June 16, 2020
Resist the lure of centralisation
The quality of political leadership is already emerging as a key determinant of how effective countries have been in dealing with Covid. Regardless of views on the constitutional question, it seems the vast majority of Scots (67%) approve of how the First Minister is managing this crisis. And yet, although her style and tone differ starkly from that coming out of Westminster, as Gerry Hassan points out, it is essentially replicating the same centralising approach. While it may be expedient in the short term, he argues that this instinct must be resisted if local democracy is to survive.
The entire coronavirus pandemic has been shaped by the incompetence of Boris Johnson and the UK Government. At nearly every stage, they have seemed almost wilfully too slow to act, learn or admit mistakes.
One underlying problem has been the degree to which the UK Government has acted centralising English decisions. It has been unwilling to encourage or support localism, decentralism and civic leadership across the country. Instead, it has advanced a one-size-fits-all approach for England, bypassing local government, not drawing on regional public health and other expertise, and instead, attempting to govern by ministerial diktat. This critique is well-founded and is one that Scotland – along with Wales and Northern Ireland – have stood apart from. All three have shown a much more striking degree of competent leadership and co-ordination during this crisis.
Yet by mirroring Westminster’s centralising mind set Scotland, Wales and Northern Ireland are acting in a similar way. They are centralising within their territories – drawing up powers and competencies to their devolved administrations and leaderships.

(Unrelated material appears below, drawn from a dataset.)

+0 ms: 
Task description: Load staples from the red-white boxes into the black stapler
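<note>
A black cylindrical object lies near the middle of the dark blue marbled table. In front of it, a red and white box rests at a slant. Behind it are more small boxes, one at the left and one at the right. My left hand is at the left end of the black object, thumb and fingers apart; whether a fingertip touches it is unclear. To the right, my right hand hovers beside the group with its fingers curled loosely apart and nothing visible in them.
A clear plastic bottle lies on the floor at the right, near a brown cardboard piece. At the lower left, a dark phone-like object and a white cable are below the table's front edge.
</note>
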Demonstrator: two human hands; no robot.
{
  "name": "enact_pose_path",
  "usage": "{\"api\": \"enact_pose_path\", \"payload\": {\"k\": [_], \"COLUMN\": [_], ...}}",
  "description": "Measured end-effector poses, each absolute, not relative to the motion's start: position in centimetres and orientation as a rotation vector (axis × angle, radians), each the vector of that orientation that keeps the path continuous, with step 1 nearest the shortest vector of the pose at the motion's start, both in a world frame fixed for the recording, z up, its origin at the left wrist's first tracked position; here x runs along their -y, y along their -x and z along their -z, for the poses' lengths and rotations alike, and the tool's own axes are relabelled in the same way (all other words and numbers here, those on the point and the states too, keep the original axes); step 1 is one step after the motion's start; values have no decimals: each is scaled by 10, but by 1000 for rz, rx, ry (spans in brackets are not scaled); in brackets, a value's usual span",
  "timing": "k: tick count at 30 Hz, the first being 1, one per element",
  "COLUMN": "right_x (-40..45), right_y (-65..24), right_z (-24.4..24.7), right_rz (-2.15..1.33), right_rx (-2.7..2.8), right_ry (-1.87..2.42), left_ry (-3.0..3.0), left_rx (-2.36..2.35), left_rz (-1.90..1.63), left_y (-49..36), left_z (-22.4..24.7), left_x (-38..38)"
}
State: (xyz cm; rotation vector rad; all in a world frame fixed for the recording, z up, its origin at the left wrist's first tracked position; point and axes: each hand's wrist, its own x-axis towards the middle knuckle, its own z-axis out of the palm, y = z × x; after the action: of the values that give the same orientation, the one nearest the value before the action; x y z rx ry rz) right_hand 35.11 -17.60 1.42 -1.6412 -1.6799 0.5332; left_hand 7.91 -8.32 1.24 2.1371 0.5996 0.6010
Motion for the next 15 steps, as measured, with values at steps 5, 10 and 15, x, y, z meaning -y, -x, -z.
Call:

And in so doing, they are accentuating the evolution of devolution in each of the three nations – which has seen the emergence of powerful political centres in Edinburgh, Cardiff and Belfast, which are not only counters to Westminster but coalesce authority in their own countries.
Take the Scottish story of centralisation. Much of this has a logic during the exceptional circumstances of a pandemic. But in a country with an atrophied, financially strapped local government which is barely worthy of the name ‘local democracy’, and an absence of powerful intermediate public institutions between citizens and the state, the Scottish Government’s capacity to reflect and understand the diversity of the nation is being severely stretched.
The remorseless centralisation of the Scottish Government in this crisis is present in numerous ways. There are the daily briefings by the First Minister Nicola Sturgeon which started for understandable reasons. Two-and-a-half months into lockdown, they have now become a showcase for the limits of how the system and our politics work.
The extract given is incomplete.